Rectal colonization and postoperative ICU stay were important risk factors considering the subgroup of patients with a wound infection with MDRO. These results seem very reasonable as in visceral surgery, the colon or the small bowel are often incised during the procedure, and subsequently, a bacterial spread may occur despite the fact that in our cohort, no significant correlation could be found between surgeries including bowel resections and MDRO-positive SSI with rectally isolated bacteria. Probably not only direct contamination during the surgery by opening the bowel but also bacterial spread through translocation from the intestine might play a role [24]. Thus, surgical teams should pay a significant attention to maintain optimal sterile working conditions, i.e., by considering preoperative bowel preparation [25], using special tools or techniques intraoperatively [26] or antiseptic wound irrigation at the end of surgery [27].
MDRO isolates from SSSI
MRSA
Enterobacterales and Enterococcus spp. are the most frequent strains in SSSI after abdominal surgery [3]. Our results have underlined the subordinate role of S. aureus in SSI formation in abdominal surgery. In the present study, only eleven patients carried MRSA, with nine positive swabs in nasopharyngeal screenings, resulting in five MRSA-positive SSSI. All patients with MRSA-positive SSSI had nasopharyngeal colonization. Although 5 (55.6%) of the patients with a positive nasopharyngeal screening developed MRSA-positive SSSI, the total number of MRSA-positive patients remains comparably limited. Furthermore, patients with S. aureus infections were mostly after abdominal wall reconstruction as has been shown in literature, too [28]. Those bacteria are of bigger importance for SSI after operations that do not incise the gastrointestinal tract.

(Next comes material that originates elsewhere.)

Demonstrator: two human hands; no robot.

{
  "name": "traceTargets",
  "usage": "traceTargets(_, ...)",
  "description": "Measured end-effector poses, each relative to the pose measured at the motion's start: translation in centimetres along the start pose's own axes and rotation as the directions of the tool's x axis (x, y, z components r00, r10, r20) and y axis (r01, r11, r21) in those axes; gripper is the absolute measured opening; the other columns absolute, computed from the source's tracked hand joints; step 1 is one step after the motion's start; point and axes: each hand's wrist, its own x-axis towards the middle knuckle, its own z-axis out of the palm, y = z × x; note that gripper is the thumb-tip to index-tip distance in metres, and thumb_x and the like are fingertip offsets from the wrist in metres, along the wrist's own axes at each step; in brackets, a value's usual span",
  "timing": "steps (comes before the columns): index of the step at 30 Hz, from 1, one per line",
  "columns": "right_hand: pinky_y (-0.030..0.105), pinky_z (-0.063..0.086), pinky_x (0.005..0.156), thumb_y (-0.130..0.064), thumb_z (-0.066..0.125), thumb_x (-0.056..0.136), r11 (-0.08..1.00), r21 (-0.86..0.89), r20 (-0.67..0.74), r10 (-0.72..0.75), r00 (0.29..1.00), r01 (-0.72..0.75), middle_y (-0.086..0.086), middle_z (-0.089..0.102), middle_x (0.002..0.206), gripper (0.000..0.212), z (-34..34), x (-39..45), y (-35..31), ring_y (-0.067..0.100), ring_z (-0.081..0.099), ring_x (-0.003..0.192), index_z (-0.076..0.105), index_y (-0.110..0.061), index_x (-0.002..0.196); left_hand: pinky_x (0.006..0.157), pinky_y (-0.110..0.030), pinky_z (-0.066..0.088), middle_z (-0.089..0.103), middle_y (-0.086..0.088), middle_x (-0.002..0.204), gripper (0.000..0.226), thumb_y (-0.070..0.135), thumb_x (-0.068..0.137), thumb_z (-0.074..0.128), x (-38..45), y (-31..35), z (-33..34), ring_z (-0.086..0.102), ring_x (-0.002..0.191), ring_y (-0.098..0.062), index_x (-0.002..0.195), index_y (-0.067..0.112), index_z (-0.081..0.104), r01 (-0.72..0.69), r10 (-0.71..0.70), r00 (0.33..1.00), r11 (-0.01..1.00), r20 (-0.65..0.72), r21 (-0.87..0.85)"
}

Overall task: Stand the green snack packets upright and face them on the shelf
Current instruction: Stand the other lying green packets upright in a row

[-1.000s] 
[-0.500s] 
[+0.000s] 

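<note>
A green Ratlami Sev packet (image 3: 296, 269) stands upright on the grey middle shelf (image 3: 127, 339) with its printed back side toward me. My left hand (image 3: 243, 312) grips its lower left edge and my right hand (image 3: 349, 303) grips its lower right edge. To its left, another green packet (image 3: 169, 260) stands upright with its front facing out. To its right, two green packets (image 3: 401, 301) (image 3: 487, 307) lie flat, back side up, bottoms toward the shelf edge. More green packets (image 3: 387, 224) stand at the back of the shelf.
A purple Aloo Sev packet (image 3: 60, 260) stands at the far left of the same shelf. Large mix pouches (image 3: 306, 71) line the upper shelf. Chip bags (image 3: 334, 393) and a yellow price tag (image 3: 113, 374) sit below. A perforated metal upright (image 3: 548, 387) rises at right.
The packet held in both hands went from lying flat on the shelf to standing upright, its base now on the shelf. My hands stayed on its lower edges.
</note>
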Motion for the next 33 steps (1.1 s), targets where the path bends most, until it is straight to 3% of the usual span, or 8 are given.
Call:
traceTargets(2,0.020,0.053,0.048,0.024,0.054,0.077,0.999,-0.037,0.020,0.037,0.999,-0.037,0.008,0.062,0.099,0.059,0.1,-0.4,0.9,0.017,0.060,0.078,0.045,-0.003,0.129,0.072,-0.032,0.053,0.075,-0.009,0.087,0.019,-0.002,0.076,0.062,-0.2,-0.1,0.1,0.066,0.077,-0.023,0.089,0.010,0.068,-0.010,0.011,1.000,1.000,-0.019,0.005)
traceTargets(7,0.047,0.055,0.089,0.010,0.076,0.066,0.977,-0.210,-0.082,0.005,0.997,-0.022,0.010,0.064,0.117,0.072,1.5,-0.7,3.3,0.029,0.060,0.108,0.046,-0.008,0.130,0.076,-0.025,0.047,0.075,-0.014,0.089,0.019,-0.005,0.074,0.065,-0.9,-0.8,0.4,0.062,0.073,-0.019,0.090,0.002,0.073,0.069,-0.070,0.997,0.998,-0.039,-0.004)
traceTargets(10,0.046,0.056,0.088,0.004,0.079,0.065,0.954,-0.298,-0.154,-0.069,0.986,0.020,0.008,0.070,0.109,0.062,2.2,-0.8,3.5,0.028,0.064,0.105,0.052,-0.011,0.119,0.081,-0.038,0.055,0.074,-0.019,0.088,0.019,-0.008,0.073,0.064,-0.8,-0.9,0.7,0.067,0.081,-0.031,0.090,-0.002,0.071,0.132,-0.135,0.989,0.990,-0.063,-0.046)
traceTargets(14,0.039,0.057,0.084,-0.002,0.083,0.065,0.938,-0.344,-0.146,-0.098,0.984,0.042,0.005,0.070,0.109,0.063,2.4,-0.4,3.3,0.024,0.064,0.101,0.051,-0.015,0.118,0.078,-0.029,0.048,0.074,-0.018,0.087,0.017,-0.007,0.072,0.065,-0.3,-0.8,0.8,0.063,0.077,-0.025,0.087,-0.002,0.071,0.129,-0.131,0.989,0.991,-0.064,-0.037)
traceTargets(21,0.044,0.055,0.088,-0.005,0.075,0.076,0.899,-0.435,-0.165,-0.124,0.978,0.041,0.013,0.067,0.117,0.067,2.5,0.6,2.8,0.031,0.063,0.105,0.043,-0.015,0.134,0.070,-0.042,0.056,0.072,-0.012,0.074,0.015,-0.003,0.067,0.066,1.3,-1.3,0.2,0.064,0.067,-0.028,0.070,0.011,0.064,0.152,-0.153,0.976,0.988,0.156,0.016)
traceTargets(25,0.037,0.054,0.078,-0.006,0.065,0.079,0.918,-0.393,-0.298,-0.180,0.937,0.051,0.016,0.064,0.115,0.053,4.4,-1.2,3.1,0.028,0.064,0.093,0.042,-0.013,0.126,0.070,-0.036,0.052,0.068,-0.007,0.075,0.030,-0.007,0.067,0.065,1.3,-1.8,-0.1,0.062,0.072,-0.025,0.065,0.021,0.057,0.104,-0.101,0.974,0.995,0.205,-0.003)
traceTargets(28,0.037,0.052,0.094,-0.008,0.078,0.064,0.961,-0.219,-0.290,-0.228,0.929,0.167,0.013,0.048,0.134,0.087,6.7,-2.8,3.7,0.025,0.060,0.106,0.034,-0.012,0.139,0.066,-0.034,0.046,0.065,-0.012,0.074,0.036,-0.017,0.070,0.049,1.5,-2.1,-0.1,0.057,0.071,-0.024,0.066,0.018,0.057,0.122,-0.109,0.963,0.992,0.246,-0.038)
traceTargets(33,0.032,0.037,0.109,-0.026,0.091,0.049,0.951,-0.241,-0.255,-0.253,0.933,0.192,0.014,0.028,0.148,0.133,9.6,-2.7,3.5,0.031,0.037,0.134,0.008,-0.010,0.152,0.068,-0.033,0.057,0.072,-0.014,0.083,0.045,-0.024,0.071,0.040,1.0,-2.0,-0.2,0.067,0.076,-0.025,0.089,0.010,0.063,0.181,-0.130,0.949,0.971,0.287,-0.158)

If you consider screening to guide hospital hygiene measures, one would need to take into account patients’ countries of origin, temporary residence, and previous hospital locations if patients are directly transferred from another hospital or even their profession [29, 30]. But also, the patients’ profession might hint at MDRO carriage, as nasopharyngeal MRSA carriage was present in 39.4% in Ukrainian healthcare workers of otorhinolaryngology [31]. In our collective, only 5 out of 30 S. aureus strains (16.7%) isolated from the SSSI were MRSA. This value is even lower than in most parts of the world, where positivity rates between 27.7% in India and 86% in Egypt [5, 13, 3432-] have been reported from wound isolates.
MDRGN
As mentioned before, SSSI after abdominal surgery are mostly caused by gram-negative bacteria and Enterococcus spp. Therefore, we should further focus on gram-negative bacteria such as E. coli or K. pneumoniae but also Enterococcus spp., bacteria that are part of the gut microbiome.
MDRGN bacteria pose a challenge around the world [35-39] as well as in our institution. We could show that 66.7% of all isolated resistant strains were MDR Enterobacterales. Furthermore, 59% of the resistant bacteria isolated from wound swabs were Enterobacterales. This is of special interest regarding preoperative single-dose antibiotic prophylaxis. German recommendations include a 2nd generation of cephalosporine in most of the operations of the gastrointestinal tract, but MDRGN bacteria would be resistant to the single-dose antibiotic. Furthermore, other bacteria that expectedly would be susceptible to a 2nd generation cephalosporin showed resistance in almost 50% in the wound isolates from SSI after trauma surgery in our institution [40]. This stresses the point that one should know the locally prevailing resistance patterns of bacterial strains and patient’s colonization status via screening, as those patterns may change over time, especially with regard to choosing the most suitable preoperative antibiotic prophylaxis. The lack of recent evidence on local resistance patterns and colonizations in our region was one of the major key points to conduct this analysis.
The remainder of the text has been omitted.